Haftstrafen für Mitangeklagte 

Nach fast vier Jahren Verfahren mit 175 Verhandlungstagen wurden die vier anderen Manager und Ingenieure wegen ihrer Rolle im Abgasskandal vor wenigen Wochen schuldig gesprochen. Zwei Angeklagte müssen mehrjährige Haftstrafen antreten, zwei Ex-Mitarbeiter erhielten Bewährung. Die Verteidigung kündigte aber direkt im Anschluss an, gegen das "falsche Urteil" Revision einzulegen. 

Nach mehreren Verzögerungen startete im September 2024 dann der Einzelprozess gegen Winterkorn. Von mehreren Operationen sichtbar gezeichnet, betonte der frühere Vorstandschef kurz vor dem Auftakt mit Lächeln seine Zuversicht für das Verfahren.

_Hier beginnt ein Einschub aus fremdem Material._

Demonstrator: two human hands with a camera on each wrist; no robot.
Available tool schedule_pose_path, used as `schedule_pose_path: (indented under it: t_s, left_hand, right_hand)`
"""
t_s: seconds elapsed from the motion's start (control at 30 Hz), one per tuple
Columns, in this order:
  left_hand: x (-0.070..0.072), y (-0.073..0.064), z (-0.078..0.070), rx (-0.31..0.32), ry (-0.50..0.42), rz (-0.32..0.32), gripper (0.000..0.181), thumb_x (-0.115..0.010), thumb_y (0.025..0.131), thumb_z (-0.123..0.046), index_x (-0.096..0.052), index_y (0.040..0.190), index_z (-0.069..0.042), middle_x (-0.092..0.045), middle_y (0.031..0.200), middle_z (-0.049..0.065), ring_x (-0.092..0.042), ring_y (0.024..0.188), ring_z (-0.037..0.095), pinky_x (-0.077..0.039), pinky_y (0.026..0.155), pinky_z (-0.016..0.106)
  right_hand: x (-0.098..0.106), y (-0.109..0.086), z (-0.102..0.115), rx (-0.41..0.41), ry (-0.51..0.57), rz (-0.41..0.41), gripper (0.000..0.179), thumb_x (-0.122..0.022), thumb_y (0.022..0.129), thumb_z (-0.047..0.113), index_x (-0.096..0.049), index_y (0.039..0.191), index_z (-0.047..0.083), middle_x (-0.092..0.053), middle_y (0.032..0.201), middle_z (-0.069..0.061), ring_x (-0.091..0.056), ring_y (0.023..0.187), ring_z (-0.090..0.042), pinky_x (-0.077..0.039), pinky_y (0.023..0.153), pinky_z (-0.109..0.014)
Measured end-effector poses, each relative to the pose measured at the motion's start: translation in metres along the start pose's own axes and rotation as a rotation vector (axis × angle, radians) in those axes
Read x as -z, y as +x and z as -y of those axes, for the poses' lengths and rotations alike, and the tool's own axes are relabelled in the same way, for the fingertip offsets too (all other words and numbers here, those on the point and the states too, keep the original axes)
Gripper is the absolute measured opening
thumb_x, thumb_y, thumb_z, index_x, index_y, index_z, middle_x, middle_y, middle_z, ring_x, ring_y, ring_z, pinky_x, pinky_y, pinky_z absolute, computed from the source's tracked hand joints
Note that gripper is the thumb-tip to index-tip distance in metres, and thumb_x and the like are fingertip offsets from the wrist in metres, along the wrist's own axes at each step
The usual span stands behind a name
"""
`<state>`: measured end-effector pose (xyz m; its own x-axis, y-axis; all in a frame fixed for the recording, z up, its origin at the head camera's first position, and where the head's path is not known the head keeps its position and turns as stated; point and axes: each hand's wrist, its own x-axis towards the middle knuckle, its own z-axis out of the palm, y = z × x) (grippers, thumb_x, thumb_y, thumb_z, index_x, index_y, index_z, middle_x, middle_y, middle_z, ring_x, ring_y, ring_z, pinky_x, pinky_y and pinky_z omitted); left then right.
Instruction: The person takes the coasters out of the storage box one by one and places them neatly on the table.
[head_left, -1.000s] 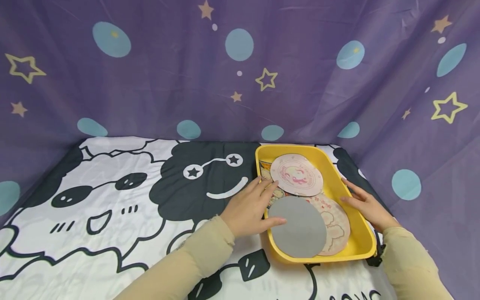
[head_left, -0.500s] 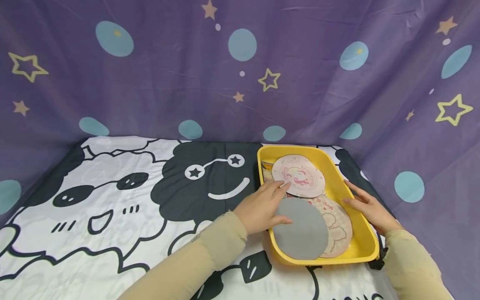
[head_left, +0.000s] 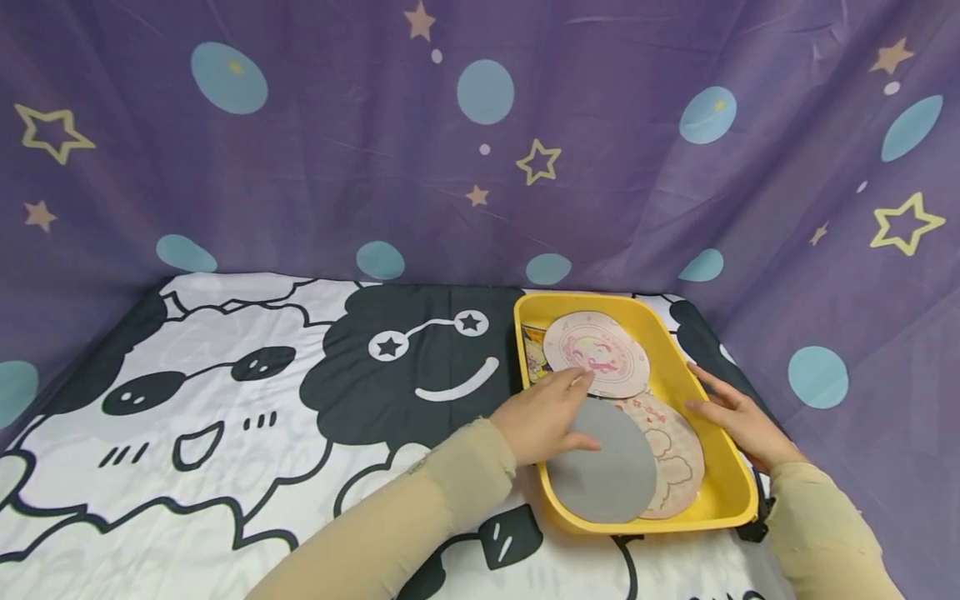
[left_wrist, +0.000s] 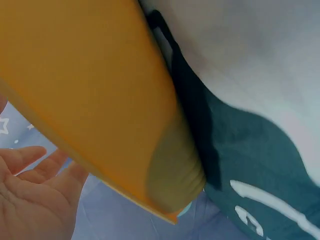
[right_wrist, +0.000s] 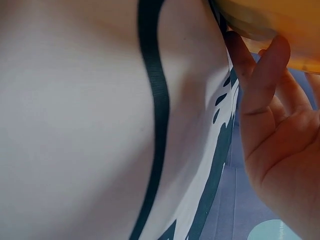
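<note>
A yellow plastic tray [head_left: 731,487] holds several flat round pads. The pink one with a printed figure [head_left: 596,343] lies at the back, a plain grey one [head_left: 603,483] at the front left. Partly under the grey pad is a pink pad with a line drawing [head_left: 678,458]. My left hand [head_left: 543,417] reaches across the tray's left rim with relaxed fingers, over the grey pad; its fingertips overlap the pink pad's near edge. My right hand [head_left: 750,425] lies along the right rim, fingers fairly straight and touching the tray's side, seen close in the right wrist view.
A colourful printed item [head_left: 535,354] shows beneath the pads at the tray's left side. The tray stands toward the right of a table covered by a black-and-white cartoon sheep cloth [head_left: 247,450]. A purple curtain [head_left: 337,167] with stars hangs behind.
My left hand has moved right, further over the tray, uncovering more of the printed item at the left. My right hand stays at the right rim.
</note>
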<state>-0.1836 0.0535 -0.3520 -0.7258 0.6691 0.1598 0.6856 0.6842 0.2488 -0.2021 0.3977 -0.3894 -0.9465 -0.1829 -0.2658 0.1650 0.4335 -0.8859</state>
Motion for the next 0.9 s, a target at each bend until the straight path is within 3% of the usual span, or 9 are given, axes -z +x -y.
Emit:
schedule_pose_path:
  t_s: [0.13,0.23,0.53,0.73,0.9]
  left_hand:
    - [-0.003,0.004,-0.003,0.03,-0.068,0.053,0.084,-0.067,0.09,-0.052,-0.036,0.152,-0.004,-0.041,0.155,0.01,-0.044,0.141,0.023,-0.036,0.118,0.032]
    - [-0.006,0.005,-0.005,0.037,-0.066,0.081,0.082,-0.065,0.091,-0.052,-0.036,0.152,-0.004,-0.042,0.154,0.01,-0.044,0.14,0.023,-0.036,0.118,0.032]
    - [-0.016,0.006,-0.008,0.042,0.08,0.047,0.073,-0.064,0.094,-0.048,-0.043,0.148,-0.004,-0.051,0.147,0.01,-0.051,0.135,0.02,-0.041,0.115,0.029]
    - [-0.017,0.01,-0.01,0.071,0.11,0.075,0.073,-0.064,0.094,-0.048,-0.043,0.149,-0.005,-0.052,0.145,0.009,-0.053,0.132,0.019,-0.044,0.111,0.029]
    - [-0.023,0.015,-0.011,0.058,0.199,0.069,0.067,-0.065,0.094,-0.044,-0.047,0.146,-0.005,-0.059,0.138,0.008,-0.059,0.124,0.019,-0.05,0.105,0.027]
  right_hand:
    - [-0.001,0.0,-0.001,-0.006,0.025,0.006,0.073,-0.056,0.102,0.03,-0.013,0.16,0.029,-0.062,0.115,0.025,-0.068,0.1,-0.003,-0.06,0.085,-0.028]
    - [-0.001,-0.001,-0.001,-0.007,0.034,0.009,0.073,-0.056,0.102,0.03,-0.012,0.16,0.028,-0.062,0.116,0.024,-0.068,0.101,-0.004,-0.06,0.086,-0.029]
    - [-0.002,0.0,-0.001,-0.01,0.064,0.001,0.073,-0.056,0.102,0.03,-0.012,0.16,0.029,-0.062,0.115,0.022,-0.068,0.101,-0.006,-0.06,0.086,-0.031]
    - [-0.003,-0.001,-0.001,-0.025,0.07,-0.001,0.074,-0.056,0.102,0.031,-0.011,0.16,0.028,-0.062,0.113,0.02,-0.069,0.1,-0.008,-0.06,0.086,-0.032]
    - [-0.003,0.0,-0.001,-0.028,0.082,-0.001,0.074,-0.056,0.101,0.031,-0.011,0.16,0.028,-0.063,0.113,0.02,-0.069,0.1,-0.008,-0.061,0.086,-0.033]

In seiner ersten Einlassung als Angeklagter wies er die Vorwürfe erneut zurück und sah seine erfolgreiche Karriere durch die Dieselaffäre beschädigt.

Winterkorn vor Gericht: Funktion weder gefordert noch gefördert 

Die Anklage spiegele nicht die Haltung wider, die er in fast 15 Jahren als Vorstandsvorsitzender an der Spitze von Audi und Volkswagen eingenommen habe. "Das entspricht auch nicht meinem Verständnis, wie man in dieser Funktion seine Pflichten erfüllt", sagte Winterkorn damals. "Ich habe diese Funktion damals weder gefordert noch gefördert oder ihren Einsatz auch nur geduldet". 

Die Staatsanwaltschaft wirft ihm aber vor, VW-Kunden über die Beschaffenheit der Autos getäuscht haben. In den entscheidenden Septembertagen 2015 soll er rund um die Veröffentlichung den Kapitalmarkt vorsätzlich nicht rechtzeitig über Risiken durch Strafzahlungen informiert haben. 2017 soll er zudem vor dem Untersuchungsausschuss des Bundestags uneidlich falsch dazu ausgesagt haben. 

Ein Unfall Winterkorns im häuslichen Umfeld unterbrach den Prozess nach nur wenigen Tagen. Seitdem ist offen, ob und wann dieses langjährige Verfahren fortgesetzt werden kann.